Reflex Intelligence - the software layer that wraps the hardware - starts every job with a human in the loop. Somebody, somewhere, can supervise or steer the robot in real time. The robot watches. It learns the rhythms of the warehouse. The weird angles, the dented totes, the conveyor that sticks a little. Over shifts, it takes more on itself. Less human, more robot. Until, on a Tuesday, the supervisor stops checking in.

This is the unfashionable answer to the autonomy problem. The fashionable answer is: train an enormous model and hope. The unfashionable answer is: ship the robot, get it useful today, and let it earn its independence one tote at a time. Reflex picked the unfashionable one. They are quietly being proven right.

The Builders

A 25-person company with a Tesla-grade resume.

The Reflex team came out of MIT, Tesla's Model S/X/Y production lines, Boston Dynamics (Stretch), Anduril, Oculus, Amazon, Waymo, Skydio, ASML and Jane Street. The shared trait: they have shipped hardware that millions of people used and never thought about.
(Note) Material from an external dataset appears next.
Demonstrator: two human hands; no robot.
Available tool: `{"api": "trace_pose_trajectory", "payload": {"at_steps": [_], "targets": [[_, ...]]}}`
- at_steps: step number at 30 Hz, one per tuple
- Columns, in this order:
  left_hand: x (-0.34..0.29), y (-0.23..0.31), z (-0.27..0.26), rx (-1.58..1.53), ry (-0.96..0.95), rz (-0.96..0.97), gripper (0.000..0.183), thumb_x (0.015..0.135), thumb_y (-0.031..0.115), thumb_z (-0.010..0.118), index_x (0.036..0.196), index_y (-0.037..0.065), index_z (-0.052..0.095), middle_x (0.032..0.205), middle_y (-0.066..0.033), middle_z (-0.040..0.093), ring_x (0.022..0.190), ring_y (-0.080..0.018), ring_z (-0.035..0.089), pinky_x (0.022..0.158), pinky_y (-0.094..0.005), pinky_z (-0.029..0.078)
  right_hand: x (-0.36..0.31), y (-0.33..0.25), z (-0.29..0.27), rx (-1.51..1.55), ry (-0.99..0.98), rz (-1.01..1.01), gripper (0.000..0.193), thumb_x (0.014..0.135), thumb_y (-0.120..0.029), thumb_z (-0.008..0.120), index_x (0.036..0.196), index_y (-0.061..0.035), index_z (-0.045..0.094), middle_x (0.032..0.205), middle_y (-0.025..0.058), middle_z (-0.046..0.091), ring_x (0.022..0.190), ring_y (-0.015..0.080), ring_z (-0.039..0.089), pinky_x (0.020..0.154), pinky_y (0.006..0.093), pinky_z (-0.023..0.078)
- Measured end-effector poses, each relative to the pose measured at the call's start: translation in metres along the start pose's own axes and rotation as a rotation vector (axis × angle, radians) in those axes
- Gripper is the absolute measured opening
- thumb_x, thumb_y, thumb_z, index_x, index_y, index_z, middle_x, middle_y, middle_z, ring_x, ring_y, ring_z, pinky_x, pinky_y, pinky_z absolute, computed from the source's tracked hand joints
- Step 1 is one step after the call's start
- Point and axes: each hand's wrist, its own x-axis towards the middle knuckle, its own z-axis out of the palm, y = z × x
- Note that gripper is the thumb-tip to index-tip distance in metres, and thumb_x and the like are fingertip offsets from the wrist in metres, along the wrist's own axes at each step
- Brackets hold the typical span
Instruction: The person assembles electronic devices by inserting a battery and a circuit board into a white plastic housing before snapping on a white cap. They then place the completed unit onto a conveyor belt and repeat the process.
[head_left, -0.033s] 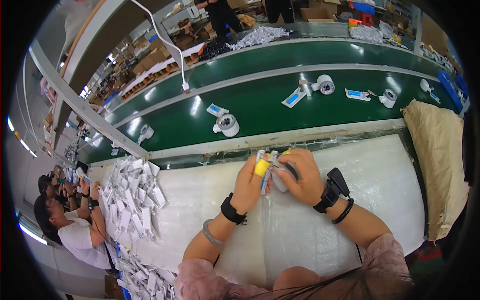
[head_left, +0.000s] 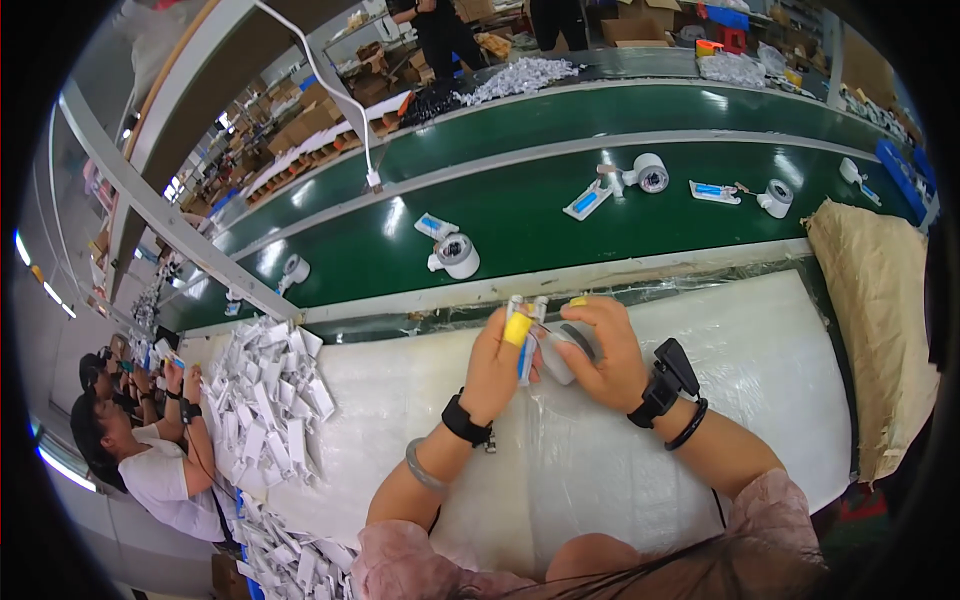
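My left hand is closed around a narrow white case with a blue cell in it, held upright above the table. A yellow cover wraps its thumb. My right hand is just to the right, fingers curled about a round white lamp head with a grey rim. Its index fingertip also has a yellow cover. Thin wires seem to run between case and head, too small to make out well. The lower fingers of both hands are partly hidden.
A white-covered table lies under my hands, with a heap of white plastic cases at left. Beyond runs a green conveyor bearing several lamp heads with blue-celled cases. Brown paper hangs at right. A co-worker sits at far left.
My right hand's index finger and thumb have drawn slightly away from the top of the case. My left hand has shifted a little to the left with the case.
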Motion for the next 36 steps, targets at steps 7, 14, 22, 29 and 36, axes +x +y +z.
{"api": "trace_pose_trajectory", "payload": {"at_steps": [7,14,22,29,36], "targets": [[0.099,-0.001,-0.046,-0.174,0.194,-0.198,0.027,0.098,0.024,0.040,0.109,0.003,0.054,0.086,-0.0096,0.064,0.067,-0.0179,0.064,0.054,-0.0315,0.055,-0.009,0.016,0.001,-0.042,-0.006,0.131,0.039,0.086,-0.009,0.065,0.122,-0.0035,0.053,0.123,0.0194,0.051,0.116,0.0367,0.049,0.100,0.0411,0.039],[0.147,-0.037,-0.124,1.414,0.508,0.087,0.064,0.072,0.039,0.076,0.126,0.011,0.057,0.124,-0.0189,0.057,0.113,-0.0395,0.054,0.095,-0.0479,0.044,-0.011,0.023,-0.003,-0.007,-0.079,0.239,0.036,0.086,-0.008,0.062,0.121,-0.0039,0.053,0.122,0.0182,0.050,0.116,0.0362,0.050,0.098,0.0395,0.042],[0.121,-0.022,-0.136,1.299,0.335,-0.011,0.073,0.061,0.034,0.084,0.123,0.006,0.055,0.108,-0.0187,0.065,0.103,-0.0357,0.061,0.087,-0.0425,0.050,-0.009,0.019,-0.001,0.069,-0.189,0.347,0.031,0.087,-0.005,0.060,0.118,-0.0031,0.055,0.120,0.0154,0.051,0.101,0.0268,0.060,0.085,0.0349,0.050],[0.053,-0.003,-0.054,0.765,0.148,0.219,0.068,0.069,0.015,0.083,0.125,0.005,0.046,0.113,-0.0086,0.061,0.103,-0.0177,0.060,0.088,-0.0303,0.049,-0.008,0.031,0.007,0.431,-0.206,0.730,0.031,0.097,-0.027,0.053,0.113,-0.0004,0.057,0.106,0.0117,0.063,0.092,0.0166,0.062,0.082,0.0320,0.049],[-0.003,0.026,0.011,0.575,-0.246,0.268,0.072,0.073,0.011,0.078,0.135,0.005,0.043,0.126,-0.0136,0.054,0.116,-0.0267,0.054,0.098,-0.0344,0.045,-0.002,0.044,0.004,0.951,-0.283,0.996,0.067,0.099,-0.059,0.033,0.109,0.0002,0.063,0.101,0.0083,0.066,0.099,0.0188,0.062,0.093,0.0306,0.044]]}}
Which is, ultimately, the goal here too.

R

Ritesh Ragavender

Founder & CEO - MIT

M

Mason Massie

CTO

S

Seongdo Kim

Co-founder

A

Abdo Babuk

Co-founder

The Beats

A short, loud timeline.

Founded in Brooklyn.

A small team, a workshop, and the belief that warehouses don't need legged robots.
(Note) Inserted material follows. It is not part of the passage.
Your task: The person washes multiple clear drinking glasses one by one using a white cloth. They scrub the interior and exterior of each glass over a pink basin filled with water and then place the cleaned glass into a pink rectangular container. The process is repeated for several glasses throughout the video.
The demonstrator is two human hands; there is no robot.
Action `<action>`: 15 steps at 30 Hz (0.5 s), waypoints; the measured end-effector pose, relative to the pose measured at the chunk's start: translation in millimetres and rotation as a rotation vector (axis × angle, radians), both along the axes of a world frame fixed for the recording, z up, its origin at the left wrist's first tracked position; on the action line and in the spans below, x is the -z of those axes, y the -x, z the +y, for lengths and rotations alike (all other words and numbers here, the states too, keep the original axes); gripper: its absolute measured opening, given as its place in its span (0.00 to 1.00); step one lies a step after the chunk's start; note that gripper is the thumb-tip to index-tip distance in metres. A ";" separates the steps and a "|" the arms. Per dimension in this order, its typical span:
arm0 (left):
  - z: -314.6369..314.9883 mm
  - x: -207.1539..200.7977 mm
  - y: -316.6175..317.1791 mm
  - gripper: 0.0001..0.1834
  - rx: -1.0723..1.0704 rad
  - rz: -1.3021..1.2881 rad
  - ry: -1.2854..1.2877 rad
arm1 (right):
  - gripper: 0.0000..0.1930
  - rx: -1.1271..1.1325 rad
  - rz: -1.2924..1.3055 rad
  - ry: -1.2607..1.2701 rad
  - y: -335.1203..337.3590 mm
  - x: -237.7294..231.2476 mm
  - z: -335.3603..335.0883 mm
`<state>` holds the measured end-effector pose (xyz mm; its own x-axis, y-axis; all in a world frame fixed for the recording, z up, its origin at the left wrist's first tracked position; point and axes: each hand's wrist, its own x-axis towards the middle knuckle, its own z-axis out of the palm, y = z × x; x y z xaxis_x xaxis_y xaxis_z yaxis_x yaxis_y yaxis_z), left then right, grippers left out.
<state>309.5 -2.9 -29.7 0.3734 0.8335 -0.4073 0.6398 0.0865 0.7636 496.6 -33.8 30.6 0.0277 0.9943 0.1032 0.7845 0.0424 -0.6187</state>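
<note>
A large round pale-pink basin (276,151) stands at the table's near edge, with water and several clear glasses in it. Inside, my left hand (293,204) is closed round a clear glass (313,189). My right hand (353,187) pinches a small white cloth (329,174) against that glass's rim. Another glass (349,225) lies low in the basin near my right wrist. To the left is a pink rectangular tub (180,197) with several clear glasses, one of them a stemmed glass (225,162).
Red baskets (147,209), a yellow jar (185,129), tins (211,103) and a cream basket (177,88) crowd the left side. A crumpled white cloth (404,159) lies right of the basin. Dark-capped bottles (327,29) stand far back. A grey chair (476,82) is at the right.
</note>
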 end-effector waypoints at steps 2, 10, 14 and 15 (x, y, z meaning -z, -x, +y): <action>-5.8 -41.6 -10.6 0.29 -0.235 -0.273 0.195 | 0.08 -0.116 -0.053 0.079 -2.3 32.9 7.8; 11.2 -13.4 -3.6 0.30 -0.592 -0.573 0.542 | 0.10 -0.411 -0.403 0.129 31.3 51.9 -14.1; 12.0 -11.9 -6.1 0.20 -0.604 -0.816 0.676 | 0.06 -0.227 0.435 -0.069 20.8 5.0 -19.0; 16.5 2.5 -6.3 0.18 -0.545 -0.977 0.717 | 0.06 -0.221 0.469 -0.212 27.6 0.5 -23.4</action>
$7M Seed, led by Khosla Ventures.

TechCrunch debuts the wheeled humanoid in a now-famous video where it fetches a snack.
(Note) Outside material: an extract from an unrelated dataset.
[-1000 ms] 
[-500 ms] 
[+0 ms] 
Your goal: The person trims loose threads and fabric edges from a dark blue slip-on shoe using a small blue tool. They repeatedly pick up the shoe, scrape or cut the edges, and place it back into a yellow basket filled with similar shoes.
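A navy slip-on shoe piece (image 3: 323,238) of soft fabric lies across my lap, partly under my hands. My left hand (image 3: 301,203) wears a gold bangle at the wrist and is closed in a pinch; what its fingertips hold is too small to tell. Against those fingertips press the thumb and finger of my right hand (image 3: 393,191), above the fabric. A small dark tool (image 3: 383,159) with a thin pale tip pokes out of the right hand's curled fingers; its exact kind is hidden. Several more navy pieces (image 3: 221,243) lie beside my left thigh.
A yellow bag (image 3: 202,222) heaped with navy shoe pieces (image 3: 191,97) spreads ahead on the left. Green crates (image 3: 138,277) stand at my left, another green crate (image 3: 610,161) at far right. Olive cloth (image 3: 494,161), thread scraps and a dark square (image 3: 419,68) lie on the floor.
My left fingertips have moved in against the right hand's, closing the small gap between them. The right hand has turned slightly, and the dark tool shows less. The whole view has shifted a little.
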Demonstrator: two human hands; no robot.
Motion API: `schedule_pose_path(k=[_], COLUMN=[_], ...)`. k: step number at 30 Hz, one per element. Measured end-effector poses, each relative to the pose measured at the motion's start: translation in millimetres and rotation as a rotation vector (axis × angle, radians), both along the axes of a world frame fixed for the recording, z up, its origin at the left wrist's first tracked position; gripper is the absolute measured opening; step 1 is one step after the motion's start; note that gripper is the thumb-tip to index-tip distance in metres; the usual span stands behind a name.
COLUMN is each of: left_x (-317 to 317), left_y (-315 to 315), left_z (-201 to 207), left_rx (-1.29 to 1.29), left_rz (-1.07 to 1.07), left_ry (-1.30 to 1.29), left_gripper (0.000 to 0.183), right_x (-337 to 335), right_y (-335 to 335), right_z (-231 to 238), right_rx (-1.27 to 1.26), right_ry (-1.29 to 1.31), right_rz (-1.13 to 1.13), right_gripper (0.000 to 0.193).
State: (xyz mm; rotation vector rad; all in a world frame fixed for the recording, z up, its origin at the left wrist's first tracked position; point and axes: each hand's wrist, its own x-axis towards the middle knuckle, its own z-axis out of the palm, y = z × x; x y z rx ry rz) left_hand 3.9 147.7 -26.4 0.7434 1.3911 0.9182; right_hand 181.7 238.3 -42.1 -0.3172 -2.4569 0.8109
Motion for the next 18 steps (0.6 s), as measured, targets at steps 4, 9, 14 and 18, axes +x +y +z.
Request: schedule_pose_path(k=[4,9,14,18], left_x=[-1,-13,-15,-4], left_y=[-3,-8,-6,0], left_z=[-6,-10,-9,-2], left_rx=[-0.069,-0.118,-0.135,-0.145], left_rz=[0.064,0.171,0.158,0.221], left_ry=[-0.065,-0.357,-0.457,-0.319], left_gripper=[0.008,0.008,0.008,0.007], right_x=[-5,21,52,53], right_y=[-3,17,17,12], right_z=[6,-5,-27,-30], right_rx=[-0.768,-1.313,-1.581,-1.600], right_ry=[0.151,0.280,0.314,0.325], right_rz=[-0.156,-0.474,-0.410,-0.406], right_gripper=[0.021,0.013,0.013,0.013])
GXO Logistics signs a Robots-as-a-Service deal.

It is GXO's second humanoid RaaS agreement - and the first with a wheeled platform.

Live operational testing inside a Fortune 100 retailer's warehouse.

Palletizing, tote picking, box closing, beverage packaging, carton disposal.

Nuevo Leon factory announced.

Latin America's first humanoid robot manufacturing footprint.

The Use Case

What a Reflex robot can do for you.

If you run a warehouse, a 3PL, a manufacturing line, or a fulfillment operation, the offer is simple. Drop the robot in. It works inside an hour. You pay less per month than you would for a human shift. Your team takes the work that requires judgment - the complex decisions, the customer-facing calls - and the robot takes the work that does not.

Field Notes

Five things to know.

"Out-of-the-box operational capability in 60 minutes." - Reflex Robotics, on the deployment timeline
  • The robot's footprint is smaller than a typical office trash can.
  • Wheels - not legs. The team argues warehouses are flat, so why pay the legged-robot tax.
  • Hardware is built in Brooklyn, not Silicon Valley.
  • The founding team has Tesla Model S/X/Y line and Boston Dynamics Stretch experience.
  • One arm lifts about a full case of soda. Two of them is a real shift.
Closing Frame

Aisle 14, three months later.

The robot is still there. The shift supervisor still doesn't look up. But something has shifted. The supervisor used to check in on the Reflex unit every 20 minutes. Now it is every shift. Then every week. The robot has learned the rhythm of this particular aisle - which tote sticks, which conveyor hums, when the line picks up.

That is what Reflex Robotics is building toward. Not a viral demo. Not a six-figure showpiece. A robot that quietly absorbs more of the work, day by day, until the math just works. A wheeled humanoid that came from a Brooklyn workshop, priced like a used car, supervised by a person on day one and trusted on its own by week twelve.

Most companies in the humanoid race are still optimizing for ten cinematic seconds. Reflex is optimizing for Tuesday. Which is, when you think about it, every day a warehouse opens.